▶ EXERCISE PROMPT
Search the material for "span" and show all lines that contain it.

▶ DATA LISTING
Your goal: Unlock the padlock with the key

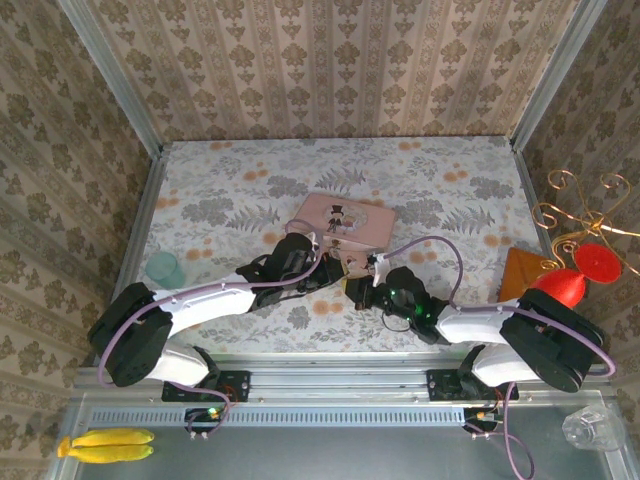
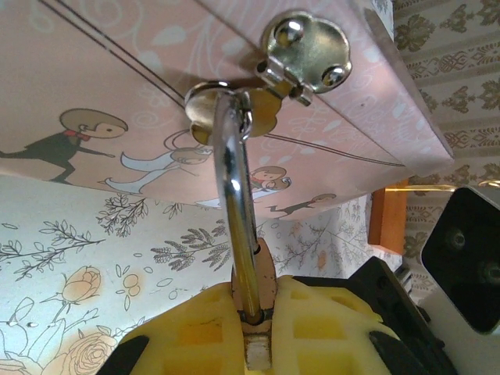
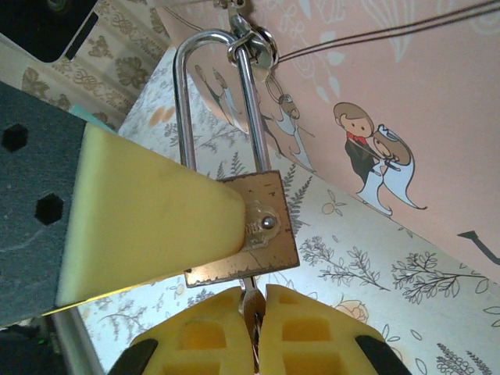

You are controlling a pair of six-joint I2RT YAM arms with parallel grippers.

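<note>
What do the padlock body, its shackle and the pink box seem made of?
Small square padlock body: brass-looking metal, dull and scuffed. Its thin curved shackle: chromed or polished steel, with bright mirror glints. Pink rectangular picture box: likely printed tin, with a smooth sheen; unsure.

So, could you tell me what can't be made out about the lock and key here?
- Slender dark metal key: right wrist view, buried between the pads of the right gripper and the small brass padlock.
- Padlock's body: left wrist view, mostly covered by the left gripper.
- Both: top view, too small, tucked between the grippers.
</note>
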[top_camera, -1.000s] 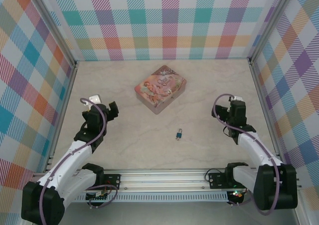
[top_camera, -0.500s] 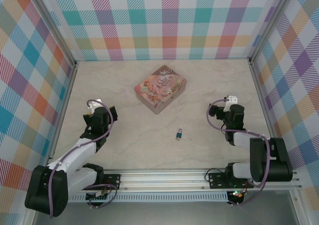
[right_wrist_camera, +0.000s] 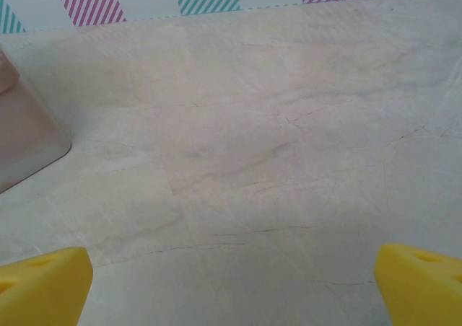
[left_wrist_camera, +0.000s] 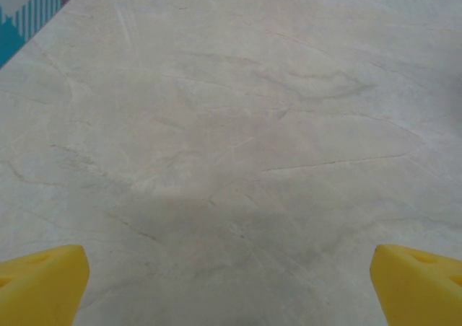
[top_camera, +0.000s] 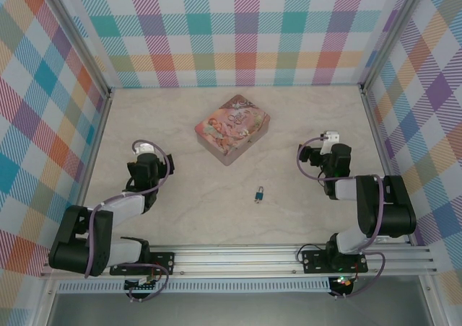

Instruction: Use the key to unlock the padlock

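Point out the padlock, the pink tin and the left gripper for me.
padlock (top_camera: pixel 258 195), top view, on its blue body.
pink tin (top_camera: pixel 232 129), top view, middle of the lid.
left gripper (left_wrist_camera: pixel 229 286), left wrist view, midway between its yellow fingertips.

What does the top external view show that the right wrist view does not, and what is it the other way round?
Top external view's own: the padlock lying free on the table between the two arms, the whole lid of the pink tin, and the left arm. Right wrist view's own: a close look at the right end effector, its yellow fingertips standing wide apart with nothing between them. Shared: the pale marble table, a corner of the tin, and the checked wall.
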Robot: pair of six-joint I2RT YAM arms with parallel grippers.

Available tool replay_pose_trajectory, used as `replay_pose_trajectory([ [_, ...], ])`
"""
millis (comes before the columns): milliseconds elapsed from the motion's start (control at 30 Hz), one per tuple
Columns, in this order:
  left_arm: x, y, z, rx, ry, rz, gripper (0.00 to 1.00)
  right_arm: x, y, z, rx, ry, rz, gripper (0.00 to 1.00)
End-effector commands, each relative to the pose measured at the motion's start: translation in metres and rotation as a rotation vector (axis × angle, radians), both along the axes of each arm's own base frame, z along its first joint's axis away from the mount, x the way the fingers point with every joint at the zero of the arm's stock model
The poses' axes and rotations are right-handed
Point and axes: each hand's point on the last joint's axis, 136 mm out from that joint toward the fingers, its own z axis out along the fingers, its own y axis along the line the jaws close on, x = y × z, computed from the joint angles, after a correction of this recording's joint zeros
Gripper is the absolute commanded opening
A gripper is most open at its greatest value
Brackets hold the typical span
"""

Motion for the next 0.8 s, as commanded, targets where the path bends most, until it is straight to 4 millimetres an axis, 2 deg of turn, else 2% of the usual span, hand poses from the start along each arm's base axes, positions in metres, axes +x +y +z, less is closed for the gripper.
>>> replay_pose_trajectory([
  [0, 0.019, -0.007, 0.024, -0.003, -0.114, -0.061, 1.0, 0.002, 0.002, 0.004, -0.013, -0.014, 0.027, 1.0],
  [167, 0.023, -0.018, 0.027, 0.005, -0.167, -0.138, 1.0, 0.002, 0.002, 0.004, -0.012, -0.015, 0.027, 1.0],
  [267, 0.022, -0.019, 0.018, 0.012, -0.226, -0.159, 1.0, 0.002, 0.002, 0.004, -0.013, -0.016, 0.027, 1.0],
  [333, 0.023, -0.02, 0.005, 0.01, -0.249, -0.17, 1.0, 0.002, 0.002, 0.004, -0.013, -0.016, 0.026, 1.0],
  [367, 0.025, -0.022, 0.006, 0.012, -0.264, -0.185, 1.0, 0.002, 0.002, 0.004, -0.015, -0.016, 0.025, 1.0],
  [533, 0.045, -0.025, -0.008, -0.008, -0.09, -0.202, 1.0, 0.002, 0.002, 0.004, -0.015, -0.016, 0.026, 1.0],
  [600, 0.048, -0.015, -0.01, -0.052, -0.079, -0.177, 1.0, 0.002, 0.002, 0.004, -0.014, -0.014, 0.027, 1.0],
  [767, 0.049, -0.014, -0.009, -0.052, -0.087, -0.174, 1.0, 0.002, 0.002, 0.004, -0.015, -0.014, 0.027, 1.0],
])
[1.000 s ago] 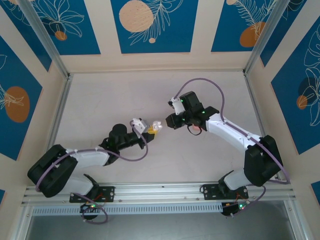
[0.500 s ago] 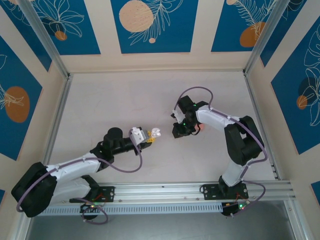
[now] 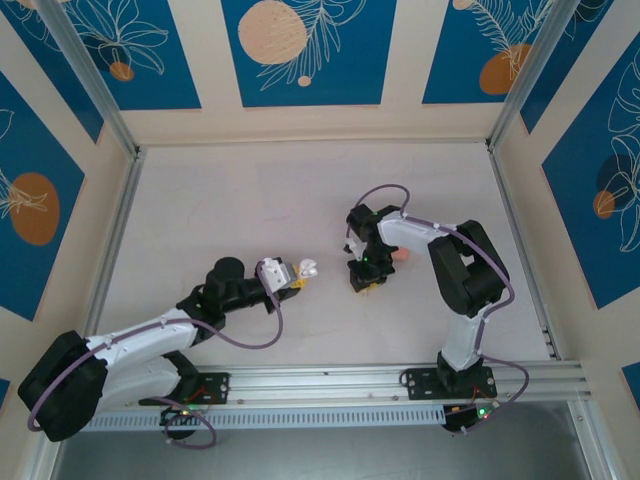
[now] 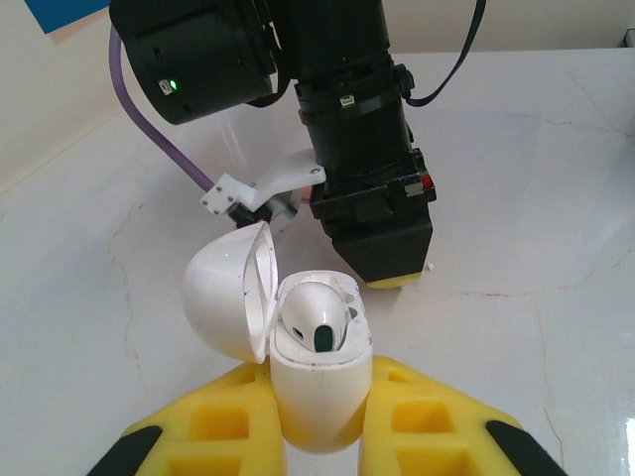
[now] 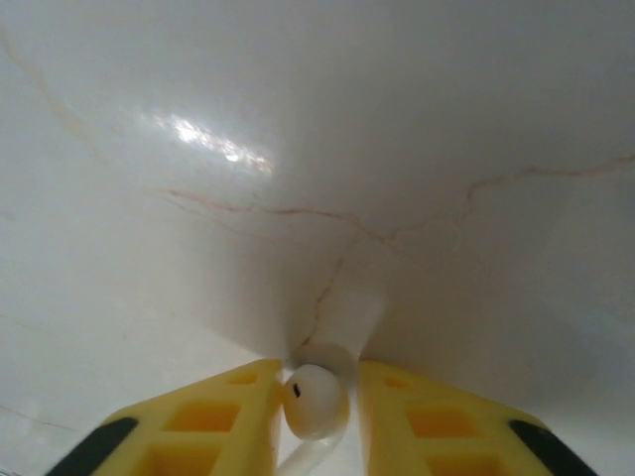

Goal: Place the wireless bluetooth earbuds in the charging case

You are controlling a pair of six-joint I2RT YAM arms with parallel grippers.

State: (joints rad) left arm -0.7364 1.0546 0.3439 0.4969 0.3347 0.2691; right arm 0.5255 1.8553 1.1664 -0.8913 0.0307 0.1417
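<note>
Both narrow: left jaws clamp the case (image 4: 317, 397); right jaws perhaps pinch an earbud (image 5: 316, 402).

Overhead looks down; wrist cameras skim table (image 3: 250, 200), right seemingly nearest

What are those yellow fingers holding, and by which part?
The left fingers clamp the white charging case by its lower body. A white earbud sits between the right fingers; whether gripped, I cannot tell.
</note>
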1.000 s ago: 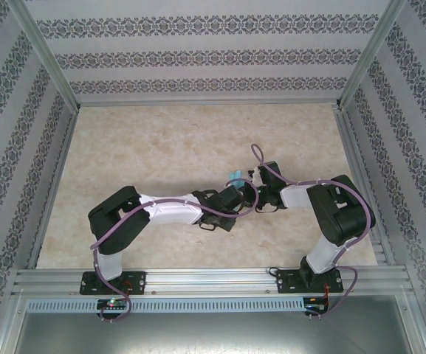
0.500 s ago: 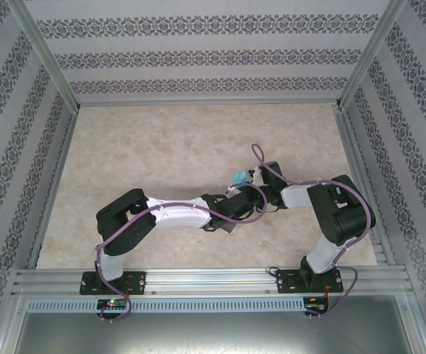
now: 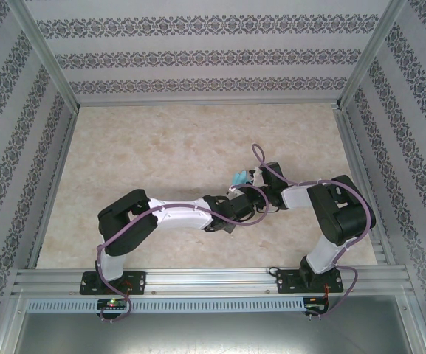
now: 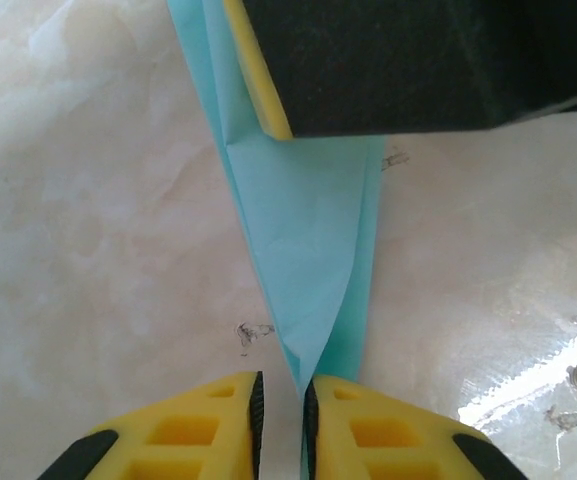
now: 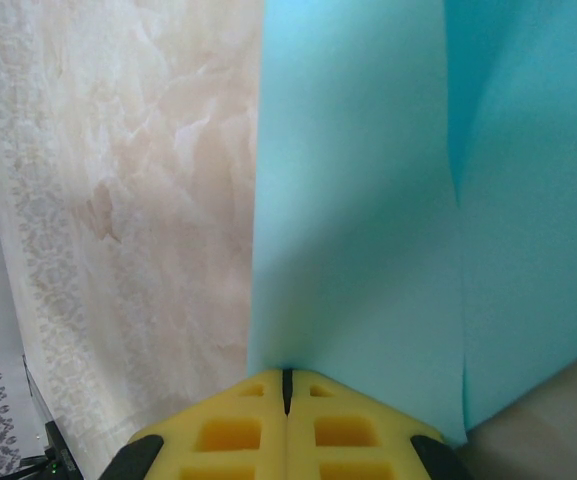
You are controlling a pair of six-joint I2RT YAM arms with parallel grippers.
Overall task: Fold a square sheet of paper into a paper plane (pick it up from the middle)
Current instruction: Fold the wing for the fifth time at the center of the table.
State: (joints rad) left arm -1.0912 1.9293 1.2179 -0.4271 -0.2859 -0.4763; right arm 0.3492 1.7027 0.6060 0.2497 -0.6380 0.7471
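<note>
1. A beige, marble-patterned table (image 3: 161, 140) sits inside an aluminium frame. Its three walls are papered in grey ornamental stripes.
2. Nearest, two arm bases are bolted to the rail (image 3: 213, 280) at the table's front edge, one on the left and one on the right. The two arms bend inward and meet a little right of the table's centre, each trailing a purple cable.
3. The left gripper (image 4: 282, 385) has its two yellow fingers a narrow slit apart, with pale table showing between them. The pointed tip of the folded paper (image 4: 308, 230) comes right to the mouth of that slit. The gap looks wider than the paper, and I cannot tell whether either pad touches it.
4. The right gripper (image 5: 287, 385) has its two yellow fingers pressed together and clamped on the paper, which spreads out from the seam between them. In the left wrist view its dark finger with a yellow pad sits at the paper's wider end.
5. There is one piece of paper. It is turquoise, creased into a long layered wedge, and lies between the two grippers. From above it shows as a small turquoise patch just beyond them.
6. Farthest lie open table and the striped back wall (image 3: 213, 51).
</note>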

▶ RESULT
Brackets hold the typical span
Motion for the next 0.8 s, as commanded, targets where the path bends most, until it is straight to 4 millimetres an axis, 2 deg of turn, else 2% of the usual span, hand poses from the start along each arm's base axes, positions in metres, axes +x +y +z, less is closed for the gripper.

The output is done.